In trapezoid ABCD, angle A: angle B: angle C≈1: 2: 3 find the angles of the trapezoid

Let the bases of the trapezoid be BC and AD.

Angles A, B and C are related as 1: 2: 3. Let the angle A be equal to x, then the angle B will be equal to 2x, and the angle C will be equal to 3x.

Since angles A and B are angles at the lateral side AB, their sum is 180 °.

x + 2x = 180; 3x = 180; x = 180: 3 = 60 ° (angle A).

Angle B is 2x = 2 * 60 = 120 °.

Angle C is equal to 3x = 3 * 60 = 180 ° (this cannot be, the angle of a trapezoid cannot be deployed).

Let the bases of the trapezoid be AB and CD.

Angles A, B and C are related as 1: 2: 3. Let angle A be equal to x, then angle B will be equal to 2x, and angle C will be equal to 3x.

Since angles B and C are angles at the side of the BC, their sum is 180 °.

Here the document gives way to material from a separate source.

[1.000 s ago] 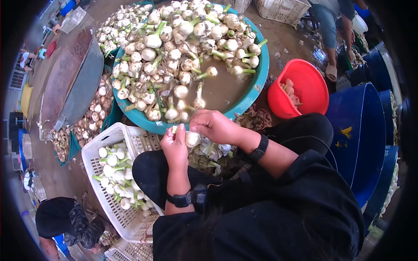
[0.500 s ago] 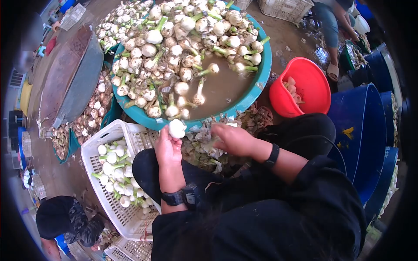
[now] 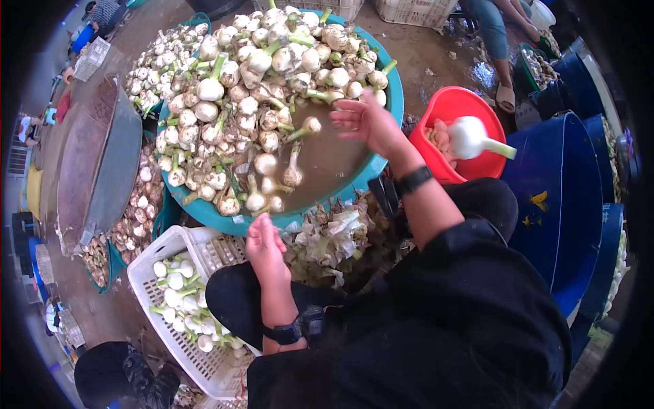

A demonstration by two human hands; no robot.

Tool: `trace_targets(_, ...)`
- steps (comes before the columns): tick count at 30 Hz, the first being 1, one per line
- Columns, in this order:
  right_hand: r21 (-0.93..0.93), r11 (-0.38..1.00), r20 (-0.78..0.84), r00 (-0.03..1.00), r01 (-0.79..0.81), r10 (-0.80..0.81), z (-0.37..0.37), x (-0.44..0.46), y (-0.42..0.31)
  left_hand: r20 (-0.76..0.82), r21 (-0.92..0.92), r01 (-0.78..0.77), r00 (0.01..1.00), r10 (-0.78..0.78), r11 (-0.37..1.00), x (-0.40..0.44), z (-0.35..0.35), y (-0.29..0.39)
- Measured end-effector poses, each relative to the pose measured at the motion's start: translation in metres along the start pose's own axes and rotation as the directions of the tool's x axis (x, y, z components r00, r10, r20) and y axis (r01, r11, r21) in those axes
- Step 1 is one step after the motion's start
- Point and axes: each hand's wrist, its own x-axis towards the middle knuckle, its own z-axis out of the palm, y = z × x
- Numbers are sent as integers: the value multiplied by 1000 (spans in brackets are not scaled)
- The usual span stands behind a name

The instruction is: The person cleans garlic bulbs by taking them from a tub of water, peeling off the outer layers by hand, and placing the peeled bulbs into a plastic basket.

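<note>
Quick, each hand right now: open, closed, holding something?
Left hand: fingers partly curled, nothing visible in it; open or closed, I can't tell.
Right hand: open, fingers spread, holding nothing visible.

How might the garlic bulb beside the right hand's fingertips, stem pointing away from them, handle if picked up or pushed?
The garlic bulb looks apt to roll unevenly: it is round, with a stem on one side. It may be slippery, with muddy water right beside it. The stem looks thick and straight, so it would probably stay fairly stiff when gripped.
</note>
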Motion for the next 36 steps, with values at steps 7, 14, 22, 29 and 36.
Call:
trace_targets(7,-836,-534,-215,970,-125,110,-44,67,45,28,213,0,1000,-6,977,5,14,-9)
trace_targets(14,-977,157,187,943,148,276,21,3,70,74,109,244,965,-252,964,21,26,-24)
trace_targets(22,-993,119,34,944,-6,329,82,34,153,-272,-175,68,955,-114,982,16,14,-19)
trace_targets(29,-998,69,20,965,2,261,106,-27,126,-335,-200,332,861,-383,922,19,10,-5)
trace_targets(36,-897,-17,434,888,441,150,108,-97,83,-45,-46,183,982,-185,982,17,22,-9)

2x + 3x = 180; 5x = 180; x = 180: 5 = 36 ° (angle A).

Angle B is 2x = 2 * 36 = 72 °.

Angle C is 3x = 3 * 36 = 108 °.

Angles A and D are the angles at the lateral side AD, their sum is 180 °.

Angle D = 180 – 36 = 144 °.

Answer: The angles of the trapezoid are 36 °, 72 °, 108 ° and 144 °.